What is expected:
Exactly the lines from the beginning of the records to the line with "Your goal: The", both ends included, are to be given again, and pictures are to be left out.

Information given:
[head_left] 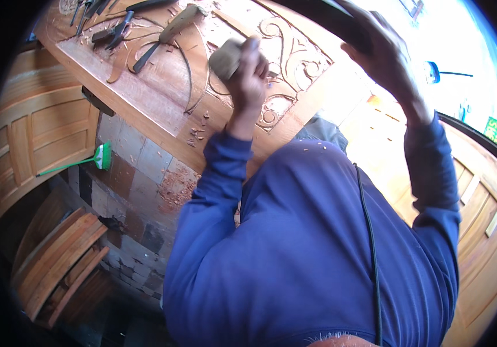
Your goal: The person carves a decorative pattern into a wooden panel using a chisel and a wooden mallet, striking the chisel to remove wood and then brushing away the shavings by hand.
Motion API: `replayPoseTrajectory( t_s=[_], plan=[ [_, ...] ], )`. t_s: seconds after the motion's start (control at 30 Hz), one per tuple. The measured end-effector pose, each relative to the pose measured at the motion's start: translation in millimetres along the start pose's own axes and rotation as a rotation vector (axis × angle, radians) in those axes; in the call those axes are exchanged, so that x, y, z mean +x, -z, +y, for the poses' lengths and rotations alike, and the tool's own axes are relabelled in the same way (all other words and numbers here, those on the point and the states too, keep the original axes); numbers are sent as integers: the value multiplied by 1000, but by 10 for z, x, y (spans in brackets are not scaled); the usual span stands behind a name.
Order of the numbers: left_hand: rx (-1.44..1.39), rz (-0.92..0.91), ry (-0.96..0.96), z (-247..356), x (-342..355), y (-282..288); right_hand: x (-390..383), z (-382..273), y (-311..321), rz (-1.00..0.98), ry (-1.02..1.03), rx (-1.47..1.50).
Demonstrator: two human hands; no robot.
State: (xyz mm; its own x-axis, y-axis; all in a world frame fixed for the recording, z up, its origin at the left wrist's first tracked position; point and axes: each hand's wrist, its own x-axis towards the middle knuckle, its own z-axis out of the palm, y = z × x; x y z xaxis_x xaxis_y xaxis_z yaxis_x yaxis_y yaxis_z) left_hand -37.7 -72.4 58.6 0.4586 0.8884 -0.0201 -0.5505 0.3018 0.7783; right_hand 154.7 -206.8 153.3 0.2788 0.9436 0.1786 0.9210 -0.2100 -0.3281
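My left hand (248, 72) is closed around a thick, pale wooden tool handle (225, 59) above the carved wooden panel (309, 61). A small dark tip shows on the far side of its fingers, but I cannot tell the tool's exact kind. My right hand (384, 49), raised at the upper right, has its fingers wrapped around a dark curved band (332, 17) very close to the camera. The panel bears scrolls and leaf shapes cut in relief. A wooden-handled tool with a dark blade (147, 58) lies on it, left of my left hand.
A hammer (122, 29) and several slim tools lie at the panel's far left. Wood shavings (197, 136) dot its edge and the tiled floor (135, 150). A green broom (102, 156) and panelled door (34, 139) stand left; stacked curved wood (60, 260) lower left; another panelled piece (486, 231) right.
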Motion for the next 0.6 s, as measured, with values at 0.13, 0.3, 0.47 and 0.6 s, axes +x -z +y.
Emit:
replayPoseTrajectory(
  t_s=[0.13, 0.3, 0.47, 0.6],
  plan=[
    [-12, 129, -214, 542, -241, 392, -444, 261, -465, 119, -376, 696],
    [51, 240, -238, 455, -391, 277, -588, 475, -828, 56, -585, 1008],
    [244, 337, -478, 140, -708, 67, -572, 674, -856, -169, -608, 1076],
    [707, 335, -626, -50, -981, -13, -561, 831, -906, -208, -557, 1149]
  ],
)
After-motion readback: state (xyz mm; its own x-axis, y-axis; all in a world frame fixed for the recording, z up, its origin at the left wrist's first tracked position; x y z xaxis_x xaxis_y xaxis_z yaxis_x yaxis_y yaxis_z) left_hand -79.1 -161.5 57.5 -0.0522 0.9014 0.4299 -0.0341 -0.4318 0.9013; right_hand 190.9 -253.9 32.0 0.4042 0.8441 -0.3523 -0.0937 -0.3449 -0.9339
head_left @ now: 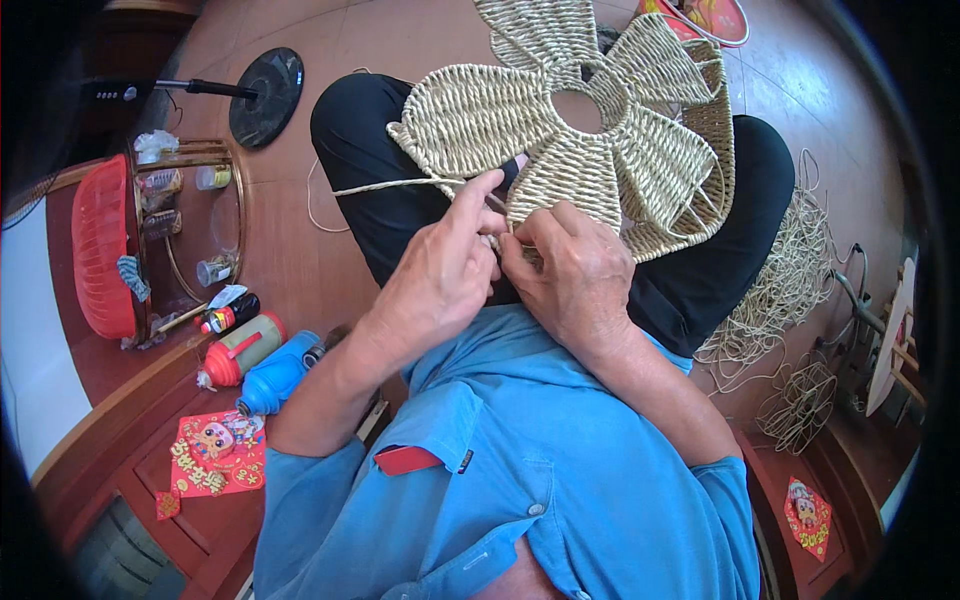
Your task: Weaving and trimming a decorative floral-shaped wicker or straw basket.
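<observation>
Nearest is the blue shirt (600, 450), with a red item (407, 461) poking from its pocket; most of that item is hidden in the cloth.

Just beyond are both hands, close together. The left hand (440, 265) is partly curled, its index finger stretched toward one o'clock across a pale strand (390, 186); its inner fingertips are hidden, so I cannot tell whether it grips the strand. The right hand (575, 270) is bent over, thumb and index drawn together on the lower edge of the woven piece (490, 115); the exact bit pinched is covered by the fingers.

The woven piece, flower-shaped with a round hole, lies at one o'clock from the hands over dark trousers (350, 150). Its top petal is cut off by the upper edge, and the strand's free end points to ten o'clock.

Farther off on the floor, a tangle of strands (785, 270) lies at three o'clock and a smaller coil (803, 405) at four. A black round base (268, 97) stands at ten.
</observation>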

Response area:
[head_left] 
Your goal: The person carves a decorative pattern into a wooden panel using a chisel and a wooden mallet, striking the chisel to remove wood and then brushing away the shavings by hand.

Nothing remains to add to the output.